C' è qualcosa di penoso?
«Nel senso della pena forse sì. Per tutta la vita ho pensato che il lavoro non mi ripagasse dell' impegno profuso e ho capito tardi che la pena è tutta qui, nel sapere che si fanno mestieri asintotici, mestieri nei quali non si raggiunge mai quello che si vorrebbe».
Come la perfezione?
«Ho sfiorato molte cose nella vita, a volte passando invano come quei viaggiatori che sono permanentemente di passaggio. Ma non ho mai sfiorato la perfezione».
Lei come si vive?
«Con una certa distanza, ho pensato a me come a un terzo, qualcuno che potevo osservare, spiare, al limite detestare».
In fuga dagli altri?
«Le persone mi piacciono, quelle singole intendo, non mi piace il genere umano. Mi piacciono gli amici che si sono allontanati e quelli che non ci sono più. Non faccio grande differenza tra i vivi e i morti, tra il visibile e l' invisibile».
Tipico di un poeta?
«O forse dei matti».
So che ha conosciuto l' esperienza del manicomio.
«Sono stato in un manicomio prima che Basaglia rivoluzionasse l' istituzione. Elettroshock, psicofarmaci potentissimi, docce gelate e poi le case di cura con uno stile di vita meno carcerario».
Quando accadeva?
« Tra il 1962 e il 1964 soffrii di afasia cerebrale. La crisi esplose che ero ospite da Mario Spinella. Preoccupato telefonò a mio padre medico. Che gli rispose: Ah, lei è l'amante di mio figlio! Quel cattolico fanatico vedeva diavoli" ovunque. Oggi non so più il senso di quelle cose. Ma allora fui scagliato in un mondo totalizzante che divorava ogni possibilità. Ho imparato la scaltrezza dello scacchista, anticipare le mosse dell'avversario, per evitare gli elettroshock e le prepotenze che l' ambiente scatenava».
Qualcosa di simile ha vissuto Alda Merini.
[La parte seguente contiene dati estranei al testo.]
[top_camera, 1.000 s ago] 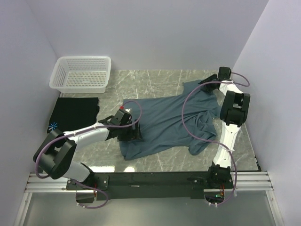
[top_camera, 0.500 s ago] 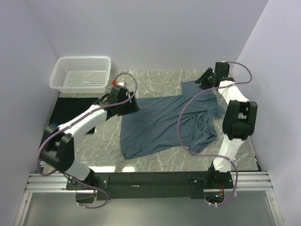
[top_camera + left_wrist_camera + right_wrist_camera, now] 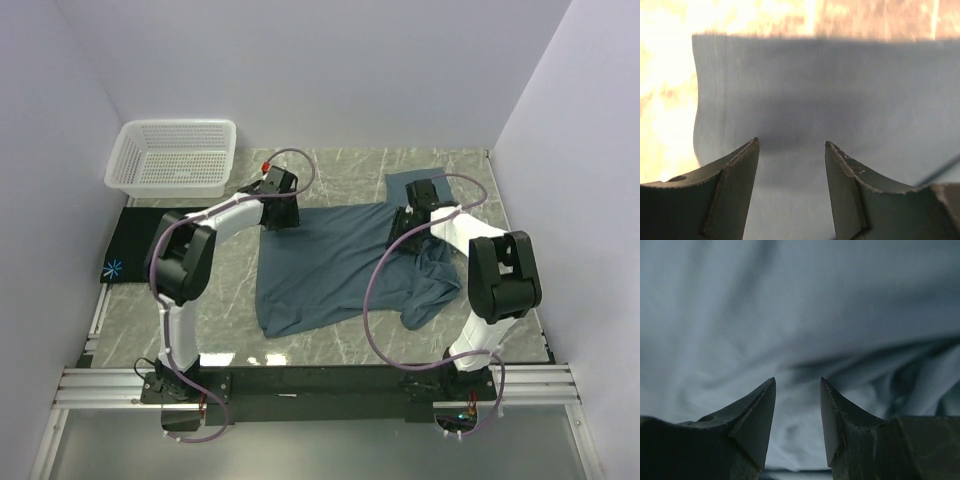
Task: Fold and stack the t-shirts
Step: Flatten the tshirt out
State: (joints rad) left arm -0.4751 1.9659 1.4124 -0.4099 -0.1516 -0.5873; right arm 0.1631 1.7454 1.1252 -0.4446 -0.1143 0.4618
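Note:
A slate-blue t-shirt [image 3: 340, 265] lies spread on the marble table, rumpled along its right side. A folded black t-shirt [image 3: 150, 240] with a light-blue starburst lies at the left edge. My left gripper [image 3: 283, 214] hangs over the blue shirt's far-left corner. In the left wrist view it [image 3: 791, 145] is open above flat cloth [image 3: 840, 90], with nothing between the fingers. My right gripper [image 3: 400, 230] is over the shirt's upper right part. In the right wrist view it [image 3: 797, 382] is open above creased cloth [image 3: 790, 300].
A white lattice basket [image 3: 175, 155] stands at the far left corner, behind the black shirt. Purple walls close in on the left, back and right. One blue sleeve [image 3: 408, 181] lies flat toward the far right. The arms' rail [image 3: 320, 385] runs along the near edge.
The left arm swung from the blue shirt's left hem up to its far-left corner, jaws narrowing somewhat. The right arm came in from the far-right sleeve toward the shirt's upper middle.

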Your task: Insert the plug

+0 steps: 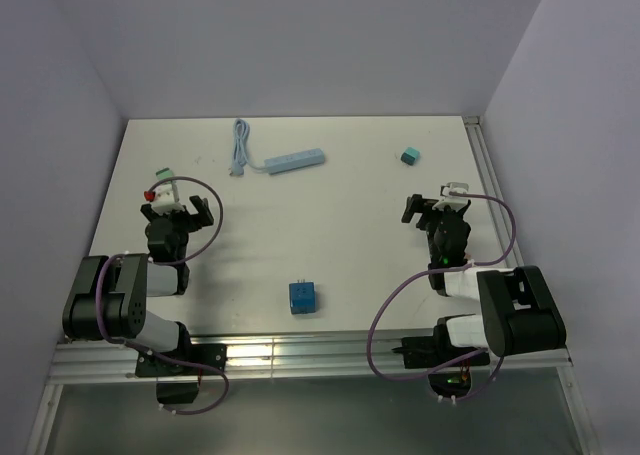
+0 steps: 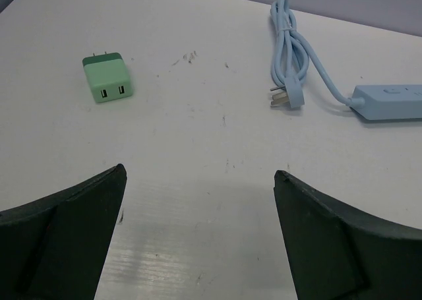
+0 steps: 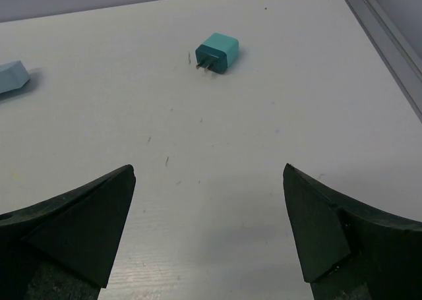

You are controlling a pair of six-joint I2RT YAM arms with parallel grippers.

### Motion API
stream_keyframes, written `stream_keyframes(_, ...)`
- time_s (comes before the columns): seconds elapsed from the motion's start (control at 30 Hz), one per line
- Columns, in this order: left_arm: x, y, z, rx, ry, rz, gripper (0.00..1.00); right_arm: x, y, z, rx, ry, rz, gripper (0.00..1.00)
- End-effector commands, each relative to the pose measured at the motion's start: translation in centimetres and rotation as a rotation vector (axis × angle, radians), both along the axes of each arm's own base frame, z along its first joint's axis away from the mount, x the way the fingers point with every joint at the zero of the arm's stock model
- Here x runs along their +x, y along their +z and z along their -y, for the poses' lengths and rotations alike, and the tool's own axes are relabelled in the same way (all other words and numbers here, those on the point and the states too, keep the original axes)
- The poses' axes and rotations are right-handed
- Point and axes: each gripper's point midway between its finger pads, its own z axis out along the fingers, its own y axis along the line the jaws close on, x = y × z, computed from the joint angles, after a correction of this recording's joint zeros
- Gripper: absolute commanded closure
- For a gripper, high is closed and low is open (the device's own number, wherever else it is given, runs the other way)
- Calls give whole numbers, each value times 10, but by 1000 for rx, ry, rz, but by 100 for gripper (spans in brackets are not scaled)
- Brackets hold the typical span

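Lying toward the far edge of the bench [image 1: 330, 235], left of its middle, is a pale blue power strip [image 1: 295, 161]; its cord [image 1: 239, 145] is gathered in a long loop just left of it, with the cord's own pronged end [image 2: 288, 99] loose on the surface. Three small plugs lie well apart from the strip and from one another. The green plug [image 2: 107, 79] lies flat near the left edge, just ahead of the left gripper [image 2: 199, 176], its prongs pointing toward the far edge. The teal plug [image 3: 217, 52] rests near the far right corner, ahead of the right gripper [image 3: 210, 171], its prongs turned back toward the near left. The blue plug [image 1: 303, 296] sits close to the near edge, roughly midway between the two arms. Both grippers hover low over the bench with their fingers spread wide and released, grasping nothing; only the white surface shows between each pair.
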Motion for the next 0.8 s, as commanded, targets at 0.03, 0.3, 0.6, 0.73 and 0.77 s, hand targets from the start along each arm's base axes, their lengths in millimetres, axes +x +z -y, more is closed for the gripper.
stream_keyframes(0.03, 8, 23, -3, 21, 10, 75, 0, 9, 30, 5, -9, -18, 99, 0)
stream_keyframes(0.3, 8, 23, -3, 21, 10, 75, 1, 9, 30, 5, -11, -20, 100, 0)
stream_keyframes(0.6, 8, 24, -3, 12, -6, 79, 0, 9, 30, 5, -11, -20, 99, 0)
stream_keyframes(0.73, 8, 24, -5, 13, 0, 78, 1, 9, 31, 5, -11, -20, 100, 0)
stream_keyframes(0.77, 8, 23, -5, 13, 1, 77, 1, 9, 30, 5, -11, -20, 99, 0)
«Sì, ma non mi piace che abbia messo la propria follia nel curriculum. Fino a spingere sull' idea insulsa di valorizzare i matti quando non danno più fastidio e si sentono beatamente integrati. Non amo la sua poesia. Troppo esclamativa, enfatica. Sembra una poltrona in similpelle».
Cosa ama?
«Amo il non dipendere dalle circostanze. Dai cosiddetti fatti. Mi interessa ciò che la storia non può offrire. Il vero è solo un' iperbole; il falso è disgustoso. Pensare con sincerità questo è il solo lusso che mi sono permesso».